# Subwoofer box construction



## TLLT (Jul 6, 2011)

I am building a replacement sub box for my boat. I have it built out of 3/4 treated wood but I am wondering if I should coat it in anything before installing it in the boat. My friend told me to just carpet it but I don;t think that is enough. I want something to make it as water proof and strong as possible. I would like to have it coated in truck bed liner but that will be expensive. I was hoping somebody will have a great solution to this problem.

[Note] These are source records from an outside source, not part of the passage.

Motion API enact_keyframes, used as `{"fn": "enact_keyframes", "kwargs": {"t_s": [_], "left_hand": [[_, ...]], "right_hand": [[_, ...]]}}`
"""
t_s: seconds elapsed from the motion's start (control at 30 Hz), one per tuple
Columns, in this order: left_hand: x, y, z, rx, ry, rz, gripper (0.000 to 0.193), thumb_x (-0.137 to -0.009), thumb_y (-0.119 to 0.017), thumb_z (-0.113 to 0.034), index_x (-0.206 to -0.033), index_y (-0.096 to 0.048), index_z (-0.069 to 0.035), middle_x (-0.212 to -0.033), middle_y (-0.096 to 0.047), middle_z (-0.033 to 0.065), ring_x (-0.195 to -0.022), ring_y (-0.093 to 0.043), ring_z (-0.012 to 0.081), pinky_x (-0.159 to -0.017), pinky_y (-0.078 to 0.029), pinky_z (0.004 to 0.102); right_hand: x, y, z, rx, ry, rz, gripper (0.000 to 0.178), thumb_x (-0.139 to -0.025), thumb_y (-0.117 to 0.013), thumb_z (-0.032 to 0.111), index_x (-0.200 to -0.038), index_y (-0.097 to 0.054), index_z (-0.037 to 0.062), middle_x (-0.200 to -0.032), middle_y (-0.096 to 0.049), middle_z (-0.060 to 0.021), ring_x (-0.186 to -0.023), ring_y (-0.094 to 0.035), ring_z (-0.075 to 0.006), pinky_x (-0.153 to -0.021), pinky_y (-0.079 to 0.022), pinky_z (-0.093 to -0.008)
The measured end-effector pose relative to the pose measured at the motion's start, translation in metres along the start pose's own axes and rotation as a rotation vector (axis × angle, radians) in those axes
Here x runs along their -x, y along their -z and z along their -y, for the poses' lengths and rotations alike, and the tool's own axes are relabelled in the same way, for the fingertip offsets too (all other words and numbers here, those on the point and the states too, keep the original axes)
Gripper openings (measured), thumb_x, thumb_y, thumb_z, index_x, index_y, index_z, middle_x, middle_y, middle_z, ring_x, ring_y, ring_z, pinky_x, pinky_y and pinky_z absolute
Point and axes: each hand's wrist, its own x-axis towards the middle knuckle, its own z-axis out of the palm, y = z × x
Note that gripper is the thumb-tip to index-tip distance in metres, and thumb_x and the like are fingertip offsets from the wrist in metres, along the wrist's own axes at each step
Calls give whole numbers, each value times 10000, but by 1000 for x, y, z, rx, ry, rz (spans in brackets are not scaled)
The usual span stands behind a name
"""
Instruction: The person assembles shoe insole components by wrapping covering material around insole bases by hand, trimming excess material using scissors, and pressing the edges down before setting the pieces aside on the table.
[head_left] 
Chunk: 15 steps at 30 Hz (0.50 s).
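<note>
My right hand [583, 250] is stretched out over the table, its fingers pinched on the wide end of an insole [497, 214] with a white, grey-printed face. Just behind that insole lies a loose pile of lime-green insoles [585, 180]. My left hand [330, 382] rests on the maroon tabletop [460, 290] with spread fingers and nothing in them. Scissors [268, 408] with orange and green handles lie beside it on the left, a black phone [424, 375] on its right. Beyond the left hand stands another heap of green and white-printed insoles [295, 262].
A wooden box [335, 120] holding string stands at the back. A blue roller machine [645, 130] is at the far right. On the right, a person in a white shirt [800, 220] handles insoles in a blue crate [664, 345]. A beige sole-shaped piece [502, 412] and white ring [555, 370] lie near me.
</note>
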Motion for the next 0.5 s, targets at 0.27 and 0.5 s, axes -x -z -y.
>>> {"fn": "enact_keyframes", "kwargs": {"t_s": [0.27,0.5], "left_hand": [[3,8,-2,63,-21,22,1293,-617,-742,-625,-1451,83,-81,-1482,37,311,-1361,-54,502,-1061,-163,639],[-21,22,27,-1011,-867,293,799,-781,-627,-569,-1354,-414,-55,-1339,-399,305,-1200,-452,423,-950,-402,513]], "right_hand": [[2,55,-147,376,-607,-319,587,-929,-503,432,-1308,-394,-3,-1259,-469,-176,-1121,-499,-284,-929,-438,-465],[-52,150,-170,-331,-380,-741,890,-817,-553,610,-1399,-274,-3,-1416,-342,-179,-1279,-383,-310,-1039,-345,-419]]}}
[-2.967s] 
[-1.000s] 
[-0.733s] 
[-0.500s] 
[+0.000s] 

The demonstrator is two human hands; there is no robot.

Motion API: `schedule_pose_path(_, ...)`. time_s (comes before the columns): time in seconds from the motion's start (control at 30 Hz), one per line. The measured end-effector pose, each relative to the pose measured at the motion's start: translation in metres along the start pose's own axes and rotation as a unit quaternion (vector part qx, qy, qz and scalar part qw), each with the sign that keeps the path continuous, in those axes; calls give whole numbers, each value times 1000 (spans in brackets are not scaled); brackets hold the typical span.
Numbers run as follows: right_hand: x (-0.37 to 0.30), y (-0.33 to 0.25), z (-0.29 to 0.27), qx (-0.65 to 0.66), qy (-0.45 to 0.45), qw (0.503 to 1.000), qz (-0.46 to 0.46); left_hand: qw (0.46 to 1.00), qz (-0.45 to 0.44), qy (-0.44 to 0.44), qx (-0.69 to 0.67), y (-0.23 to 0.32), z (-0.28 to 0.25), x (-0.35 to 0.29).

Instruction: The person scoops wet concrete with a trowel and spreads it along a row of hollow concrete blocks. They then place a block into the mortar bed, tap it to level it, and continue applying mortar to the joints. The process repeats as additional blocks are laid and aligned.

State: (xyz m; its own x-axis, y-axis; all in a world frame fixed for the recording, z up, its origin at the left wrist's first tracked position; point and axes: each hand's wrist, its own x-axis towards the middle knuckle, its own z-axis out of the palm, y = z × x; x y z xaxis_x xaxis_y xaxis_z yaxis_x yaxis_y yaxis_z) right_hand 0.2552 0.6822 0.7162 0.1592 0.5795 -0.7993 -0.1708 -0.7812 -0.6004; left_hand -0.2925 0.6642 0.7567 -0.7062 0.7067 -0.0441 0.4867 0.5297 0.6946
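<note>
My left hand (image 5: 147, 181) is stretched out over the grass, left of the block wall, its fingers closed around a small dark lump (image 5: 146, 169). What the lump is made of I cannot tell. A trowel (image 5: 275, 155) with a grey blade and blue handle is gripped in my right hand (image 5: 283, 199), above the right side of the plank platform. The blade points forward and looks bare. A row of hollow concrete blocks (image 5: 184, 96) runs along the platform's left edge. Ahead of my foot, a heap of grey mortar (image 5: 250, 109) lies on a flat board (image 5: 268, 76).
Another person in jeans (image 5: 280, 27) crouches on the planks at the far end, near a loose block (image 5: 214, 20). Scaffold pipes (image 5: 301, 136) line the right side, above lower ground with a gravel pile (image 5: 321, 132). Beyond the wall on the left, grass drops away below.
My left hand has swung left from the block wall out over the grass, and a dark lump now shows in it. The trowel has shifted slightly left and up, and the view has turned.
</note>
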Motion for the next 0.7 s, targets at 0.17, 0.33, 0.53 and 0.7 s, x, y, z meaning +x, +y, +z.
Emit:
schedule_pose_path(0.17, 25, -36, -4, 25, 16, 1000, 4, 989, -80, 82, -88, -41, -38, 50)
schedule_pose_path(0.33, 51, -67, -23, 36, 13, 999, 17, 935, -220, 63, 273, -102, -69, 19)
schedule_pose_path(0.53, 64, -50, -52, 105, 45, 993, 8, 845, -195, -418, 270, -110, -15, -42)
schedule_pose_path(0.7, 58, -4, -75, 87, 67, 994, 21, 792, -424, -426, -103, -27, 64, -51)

Any advice will be appreciated


----------



## thabeezer (Aug 13, 2007)

Take a look at kiwi grip


----------



## Corey D (Jul 21, 2004)

*Resin*

Use fiberglass resin make about 3coats and use some mat it will last, or use 100% starboard but that gets really expensive


----------



## Garagedoorguy (Mar 9, 2011)

You can buy the roll on bedliner by the quart for about 25 dollars it works great and look better heruliner I just did the entire topside of my boat with white color are more exspensive black is cheaper and you can find it at any parts house.


----------



## Derek (Sep 1, 2010)

X2 on the resin from the post above and then sand and paint youll be glad and it will last


----------



## TranTheMan (Aug 17, 2009)

X3 on fiber glass and resin/epoxy; same thing used on wooden kayaks. You can paint it, too. Make sure that epoxy cover all the wood surfaces. Material can be bought from Home Depot or auto part place.


----------



## The Spoiler (Mar 5, 2012)

*Fiberglass resin*

Fiberglass resin like mentioned before will work great..Make sure you dont mix it too hot though it will crack..


----------